DATA SEGMENT START

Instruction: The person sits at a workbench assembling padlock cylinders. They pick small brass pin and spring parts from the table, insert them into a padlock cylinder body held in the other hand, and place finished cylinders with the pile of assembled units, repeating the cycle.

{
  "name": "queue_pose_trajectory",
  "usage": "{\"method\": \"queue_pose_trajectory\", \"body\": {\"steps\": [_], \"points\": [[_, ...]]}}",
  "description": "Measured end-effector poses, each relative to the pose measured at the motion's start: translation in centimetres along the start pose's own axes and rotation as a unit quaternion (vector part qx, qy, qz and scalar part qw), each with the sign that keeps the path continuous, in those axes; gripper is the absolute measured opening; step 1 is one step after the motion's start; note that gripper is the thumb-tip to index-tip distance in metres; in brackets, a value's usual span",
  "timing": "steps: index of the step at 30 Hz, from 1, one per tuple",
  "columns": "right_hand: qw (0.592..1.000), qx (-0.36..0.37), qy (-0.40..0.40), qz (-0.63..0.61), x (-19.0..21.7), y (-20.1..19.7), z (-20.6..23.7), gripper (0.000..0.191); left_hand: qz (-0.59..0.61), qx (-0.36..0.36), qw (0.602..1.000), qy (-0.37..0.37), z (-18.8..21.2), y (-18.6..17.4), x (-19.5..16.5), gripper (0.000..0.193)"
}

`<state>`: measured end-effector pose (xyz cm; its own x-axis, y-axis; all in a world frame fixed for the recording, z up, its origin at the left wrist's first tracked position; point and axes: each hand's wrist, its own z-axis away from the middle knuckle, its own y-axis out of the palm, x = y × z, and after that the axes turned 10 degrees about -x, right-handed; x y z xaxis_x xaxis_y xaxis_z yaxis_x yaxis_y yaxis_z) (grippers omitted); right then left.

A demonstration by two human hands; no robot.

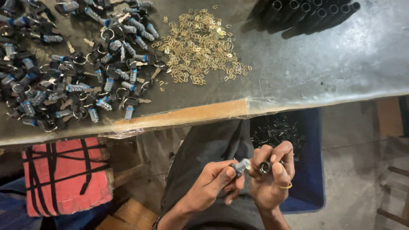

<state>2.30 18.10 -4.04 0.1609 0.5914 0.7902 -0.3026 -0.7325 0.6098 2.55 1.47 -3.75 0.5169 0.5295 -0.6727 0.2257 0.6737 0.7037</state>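
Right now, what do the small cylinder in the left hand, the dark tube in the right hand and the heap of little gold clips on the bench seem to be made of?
Small silvery cylinder in the left hand: probably bright metal, since it glints. Dark short tube in the right hand: black body with a shiny rim, metal or plastic, unclear. Heap of small gold-coloured clips: likely brass, yellow and dully shining.

Head view, steeply down, near workbench (298, 72)

Silvery lock cylinder (243, 165) beside seemingly dark sleeve (265, 167).
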Motion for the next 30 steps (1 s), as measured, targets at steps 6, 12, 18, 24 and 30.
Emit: {"method": "queue_pose_trajectory", "body": {"steps": [6, 12, 18, 24, 30], "points": [[0.997, -0.018, -0.017, 0.077, -0.3, -0.2, 0.4, 0.023, -0.270, -0.112, 0.956, 0.039, 0.4, 1.1, -1.3, 0.039], [0.982, -0.013, -0.074, 0.171, -0.4, -0.8, 0.2, 0.023, -0.488, -0.136, 0.835, 0.214, 0.8, 1.8, -2.2, 0.025], [0.890, 0.109, -0.173, 0.408, 1.4, -1.6, -0.1, 0.032, -0.580, -0.091, 0.771, 0.246, 0.7, 1.6, -1.3, 0.016], [0.877, -0.055, 0.369, 0.302, 0.2, -5.0, -1.1, 0.029, -0.699, -0.022, 0.633, 0.331, -0.7, 0.9, -0.4, 0.019], [0.878, -0.166, 0.112, 0.435, 1.0, -15.3, -1.4, 0.032, -0.685, -0.145, 0.587, 0.407, -0.6, -1.6, -8.6, 0.027]]}}
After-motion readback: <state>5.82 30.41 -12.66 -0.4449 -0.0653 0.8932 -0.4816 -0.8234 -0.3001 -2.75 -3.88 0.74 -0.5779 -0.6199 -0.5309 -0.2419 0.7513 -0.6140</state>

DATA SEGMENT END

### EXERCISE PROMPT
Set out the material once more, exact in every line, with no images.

### RESULT BELOW
Instruction: The person sits at a workbench assembling padlock cylinders. They pick small brass pin and spring parts from the table, insert them into a padlock cylinder body held in the other hand, and place finished cylinders with the pile of assembled units, repeating the cycle.

{
  "name": "queue_pose_trajectory",
  "usage": "{\"method\": \"queue_pose_trajectory\", \"body\": {\"steps\": [_], \"points\": [[_, ...]]}}",
  "description": "Measured end-effector poses, each relative to the pose measured at the motion's start: translation in centimetres along the start pose's own axes and rotation as a unit quaternion (vector part qx, qy, qz and scalar part qw), each with the sign that keeps the path continuous, in those axes; gripper is the absolute measured opening; step 1 is one step after the motion's start; note that gripper is the thumb-tip to index-tip distance in metres; in brackets, a value's usual span",
  "timing": "steps: index of the step at 30 Hz, from 1, one per tuple",
  "columns": "right_hand: qw (0.592..1.000), qx (-0.36..0.37), qy (-0.40..0.40), qz (-0.63..0.61), x (-19.0..21.7), y (-20.1..19.7), z (-20.6..23.7), gripper (0.000..0.191); left_hand: qz (-0.59..0.61), qx (-0.36..0.36), qw (0.602..1.000), qy (-0.37..0.37), z (-18.8..21.2), y (-18.6..17.4), x (-19.5..16.5), gripper (0.000..0.193)"
}

`<state>`: measured end-effector pose (xyz cm; its own x-axis, y-axis; all in a world frame fixed for the recording, z up, its origin at the left wrist's first tracked position; point and axes: each hand's wrist, its own z-axis away from the middle knuckle, its own y-axis out of the palm, x = y × z, and after that the axes turned 10 degrees about -x, right-handed; x y z xaxis_x xaxis_y xaxis_z yaxis_x yaxis_y yaxis_z) (grippers omitted); right then left.

A demonstration by two human hands; no robot.


<state>2.30 18.10 -4.04 0.1609 0.5914 0.7902 -0.3026 -0.7325 0.6098 2.55 1.47 -3.75 0.5169 0.5295 -0.6727 0.2257 0.6737 0.7037</state>
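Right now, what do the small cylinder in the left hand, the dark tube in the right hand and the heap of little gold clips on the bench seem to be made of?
Small silvery cylinder in the left hand: probably bright metal, since it glints. Dark short tube in the right hand: black body with a shiny rim, metal or plastic, unclear. Heap of small gold-coloured clips: likely brass, yellow and dully shining.

Head view, steeply down, near workbench (298, 72)

Silvery lock cylinder (243, 165) beside seemingly dark sleeve (265, 167).
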Motion for the next 30 steps (1 s), as measured, targets at steps 6, 12, 18, 24 and 30.
Emit: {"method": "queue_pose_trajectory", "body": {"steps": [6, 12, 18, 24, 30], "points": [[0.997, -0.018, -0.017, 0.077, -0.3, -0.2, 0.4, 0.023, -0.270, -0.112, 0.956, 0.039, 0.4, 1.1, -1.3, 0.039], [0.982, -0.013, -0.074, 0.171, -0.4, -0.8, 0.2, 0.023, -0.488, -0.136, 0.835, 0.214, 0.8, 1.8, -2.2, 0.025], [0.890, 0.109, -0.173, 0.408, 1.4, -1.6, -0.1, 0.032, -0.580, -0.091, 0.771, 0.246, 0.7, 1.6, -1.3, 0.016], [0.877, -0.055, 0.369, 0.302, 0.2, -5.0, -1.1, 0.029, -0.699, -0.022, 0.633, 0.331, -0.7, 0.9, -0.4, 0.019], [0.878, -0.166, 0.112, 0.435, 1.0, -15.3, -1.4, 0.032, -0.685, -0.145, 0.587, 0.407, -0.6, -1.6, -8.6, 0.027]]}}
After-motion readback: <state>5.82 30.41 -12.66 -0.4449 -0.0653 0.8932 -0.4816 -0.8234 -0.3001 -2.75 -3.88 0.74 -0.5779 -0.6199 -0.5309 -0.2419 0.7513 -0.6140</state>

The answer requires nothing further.